● WHAT THE TASK REQUIRES
Set the listing down exactly; no pictures.

● DATA BELOW
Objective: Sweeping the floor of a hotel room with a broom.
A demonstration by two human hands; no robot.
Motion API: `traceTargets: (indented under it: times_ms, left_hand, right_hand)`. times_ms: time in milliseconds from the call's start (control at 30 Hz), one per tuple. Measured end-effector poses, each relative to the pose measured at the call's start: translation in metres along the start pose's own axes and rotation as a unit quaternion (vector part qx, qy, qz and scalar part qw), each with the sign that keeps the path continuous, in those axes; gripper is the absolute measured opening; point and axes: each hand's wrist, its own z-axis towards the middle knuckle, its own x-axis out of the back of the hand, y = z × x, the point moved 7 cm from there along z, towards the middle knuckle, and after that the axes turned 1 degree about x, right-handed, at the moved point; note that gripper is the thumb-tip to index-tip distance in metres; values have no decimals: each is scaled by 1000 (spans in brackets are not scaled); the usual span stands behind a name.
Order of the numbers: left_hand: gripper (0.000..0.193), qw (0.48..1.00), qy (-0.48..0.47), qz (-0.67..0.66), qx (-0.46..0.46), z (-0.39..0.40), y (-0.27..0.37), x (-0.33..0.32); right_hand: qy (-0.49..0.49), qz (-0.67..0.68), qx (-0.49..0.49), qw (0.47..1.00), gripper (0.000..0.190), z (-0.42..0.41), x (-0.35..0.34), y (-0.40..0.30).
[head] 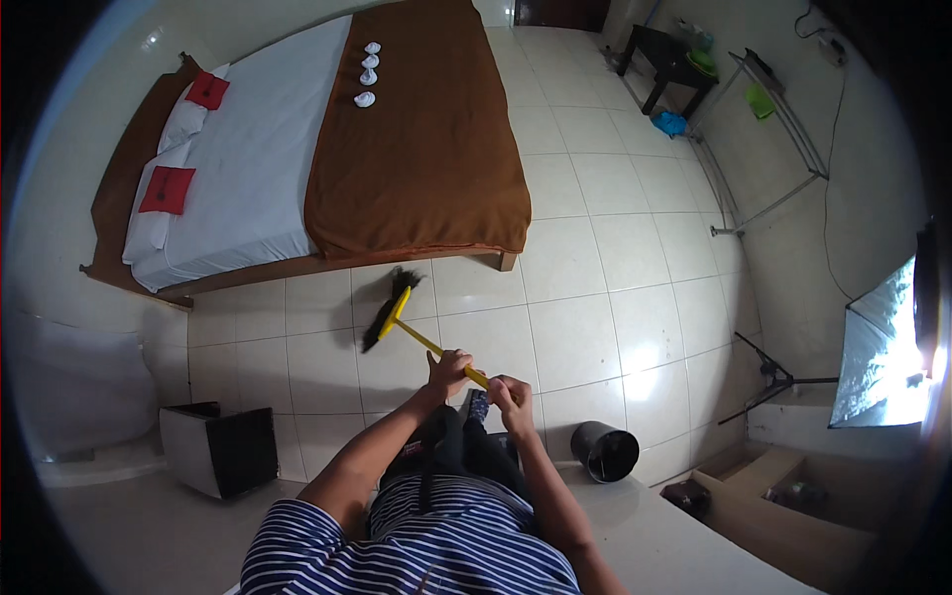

● FINAL ANSWER
Objective: Sweeping the floor of a hotel room with a broom.
A demonstration by two human hands; no robot.
Motion API: `traceTargets: (indented under it: times_ms, left_hand, right_hand)`. times_ms: time in milliseconds from the call's start (control at 30 Hz), one per tuple. Measured end-effector poses, each relative to the pose measured at the call's start: translation in metres along the start pose's own axes and rotation as a unit quaternion (vector part qx, qy, qz and scalar part qw), each with the sign that keeps the path continuous, in those axes; gripper is the absolute measured opening; point and axes: each hand's wrist, its own z-axis towards the middle knuckle, its own x-axis out of the back of the hand, y = z × x, the point moved 7 cm from there along z, towards the middle knuckle, and after that the axes turned 1 degree about x, right-handed, at the moved point; note that gripper is the thumb-tip to index-tip distance in metres; values have no decimals: each is scaled by 1000 (spans in brackets are not scaled); the usual span stands behind a name.
Order of the numbers: left_hand: gripper (0.000..0.193), qw (0.48..1.00), qy (-0.48..0.47), qz (-0.67..0.66), qx (-0.46..0.46), z (-0.39..0.40), y (-0.27..0.37), x (-0.33..0.32); right_hand: qy (-0.49..0.49), qz (-0.67..0.68), qx (-0.49..0.49), qw (0.47..1.00), gripper (0.000..0.190), z (-0.42..0.41), x (-0.35..0.34), y (-0.40..0.30).
[head] 

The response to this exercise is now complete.